→ **Assignment**
Below are entries with pictures among them; reproduce exactly, and only, the lines from the one containing "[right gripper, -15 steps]" down to the one containing "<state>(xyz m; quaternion", without the pictures.

Stored dataset items:
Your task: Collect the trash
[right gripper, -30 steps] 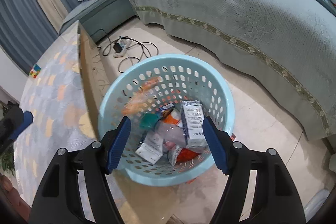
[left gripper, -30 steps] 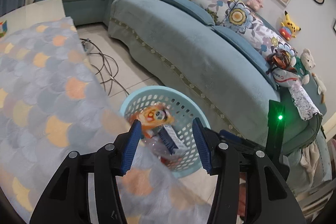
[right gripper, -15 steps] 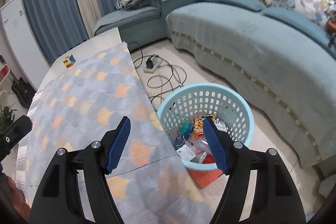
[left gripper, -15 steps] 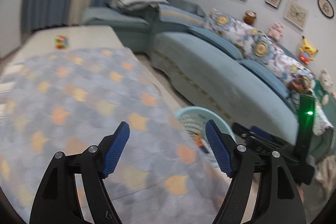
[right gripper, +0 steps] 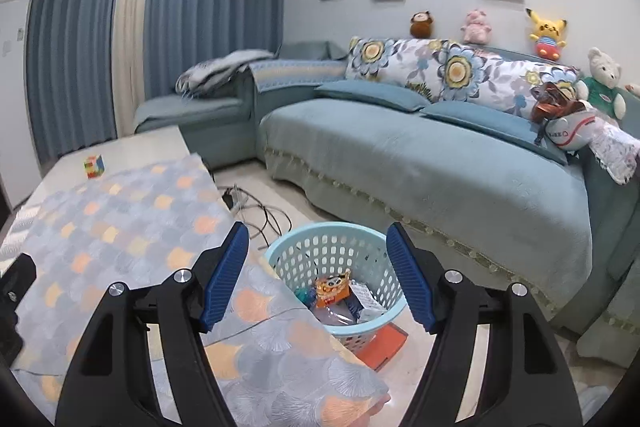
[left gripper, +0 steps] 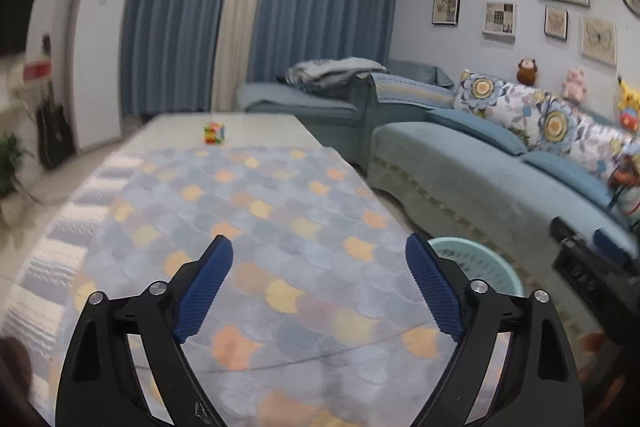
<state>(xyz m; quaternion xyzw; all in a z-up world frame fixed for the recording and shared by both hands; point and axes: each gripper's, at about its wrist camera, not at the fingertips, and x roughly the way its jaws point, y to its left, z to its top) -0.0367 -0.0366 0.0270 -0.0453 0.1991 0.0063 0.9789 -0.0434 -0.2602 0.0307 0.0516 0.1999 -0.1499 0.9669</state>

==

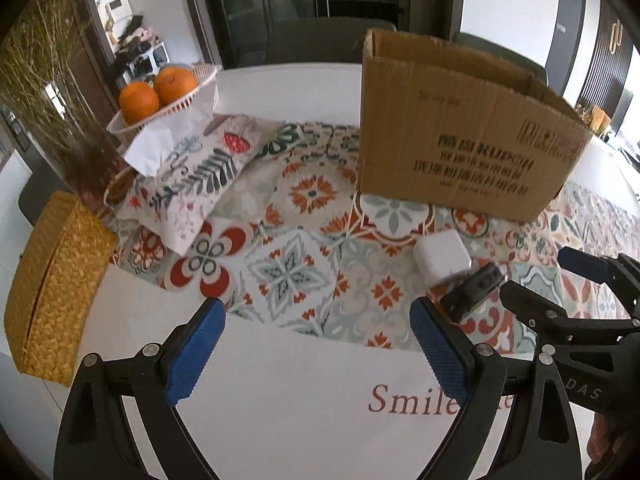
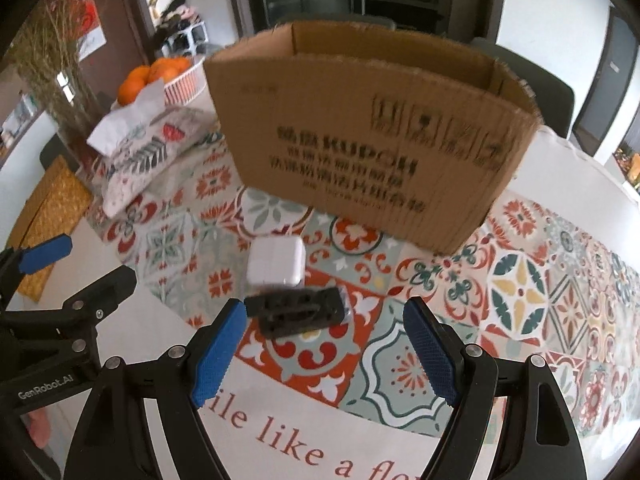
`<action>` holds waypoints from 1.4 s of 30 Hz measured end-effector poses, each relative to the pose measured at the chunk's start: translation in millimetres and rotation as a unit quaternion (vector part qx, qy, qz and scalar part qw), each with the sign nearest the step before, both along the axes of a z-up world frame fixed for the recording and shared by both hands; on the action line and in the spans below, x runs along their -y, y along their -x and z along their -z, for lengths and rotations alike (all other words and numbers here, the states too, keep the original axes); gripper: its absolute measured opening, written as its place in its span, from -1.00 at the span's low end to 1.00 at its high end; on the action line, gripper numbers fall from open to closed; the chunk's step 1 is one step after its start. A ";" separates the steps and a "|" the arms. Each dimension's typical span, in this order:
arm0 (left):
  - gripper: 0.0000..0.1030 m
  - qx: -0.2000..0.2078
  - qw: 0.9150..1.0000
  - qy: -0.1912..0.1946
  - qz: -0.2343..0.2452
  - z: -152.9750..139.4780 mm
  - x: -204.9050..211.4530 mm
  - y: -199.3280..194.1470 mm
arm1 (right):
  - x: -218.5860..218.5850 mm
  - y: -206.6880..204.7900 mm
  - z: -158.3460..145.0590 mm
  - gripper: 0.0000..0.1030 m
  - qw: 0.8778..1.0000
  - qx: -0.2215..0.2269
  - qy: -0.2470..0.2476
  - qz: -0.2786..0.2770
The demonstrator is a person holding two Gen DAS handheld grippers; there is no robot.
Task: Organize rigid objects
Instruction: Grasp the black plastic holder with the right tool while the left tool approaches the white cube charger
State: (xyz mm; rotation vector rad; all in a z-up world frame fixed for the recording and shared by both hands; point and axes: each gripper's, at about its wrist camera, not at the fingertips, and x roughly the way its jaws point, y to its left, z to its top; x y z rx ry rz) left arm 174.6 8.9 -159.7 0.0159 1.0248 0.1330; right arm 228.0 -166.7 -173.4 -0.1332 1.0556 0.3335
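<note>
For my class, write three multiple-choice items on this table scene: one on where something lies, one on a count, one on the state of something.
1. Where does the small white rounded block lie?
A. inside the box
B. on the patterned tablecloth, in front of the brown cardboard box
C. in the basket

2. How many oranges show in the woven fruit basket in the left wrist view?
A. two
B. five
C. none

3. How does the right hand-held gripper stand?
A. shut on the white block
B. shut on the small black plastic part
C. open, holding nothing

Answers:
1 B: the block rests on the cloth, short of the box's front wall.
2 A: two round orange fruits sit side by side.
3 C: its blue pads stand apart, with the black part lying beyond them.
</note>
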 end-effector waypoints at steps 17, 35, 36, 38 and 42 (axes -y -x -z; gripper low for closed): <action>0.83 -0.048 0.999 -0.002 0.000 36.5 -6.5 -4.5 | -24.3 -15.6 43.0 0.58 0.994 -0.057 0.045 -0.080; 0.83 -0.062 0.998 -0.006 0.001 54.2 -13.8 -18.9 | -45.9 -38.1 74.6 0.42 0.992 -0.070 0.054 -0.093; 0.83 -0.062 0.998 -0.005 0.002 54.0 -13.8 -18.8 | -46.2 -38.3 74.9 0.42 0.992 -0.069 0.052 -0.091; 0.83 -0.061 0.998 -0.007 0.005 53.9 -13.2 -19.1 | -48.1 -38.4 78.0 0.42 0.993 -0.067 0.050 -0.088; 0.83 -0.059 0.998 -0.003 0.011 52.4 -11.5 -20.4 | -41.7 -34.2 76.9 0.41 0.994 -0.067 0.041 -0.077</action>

→ **Task output**
[right gripper, -15 steps] 
[left gripper, -15 steps] 
[right gripper, +0 steps] 
[left gripper, +0 steps] 
<state>(xyz m; quaternion xyzw; all in a z-up world frame fixed for the recording and shared by both hands; point and axes: each gripper's, at about its wrist camera, not at the fingertips, and x roughly the way its jaws point, y to its left, z to its top) -0.0367 -0.0366 0.0270 -0.0453 0.1991 0.0063 0.9789 -0.0434 -0.2602 0.0307 0.0516 0.1999 -0.1499 0.9669</state>

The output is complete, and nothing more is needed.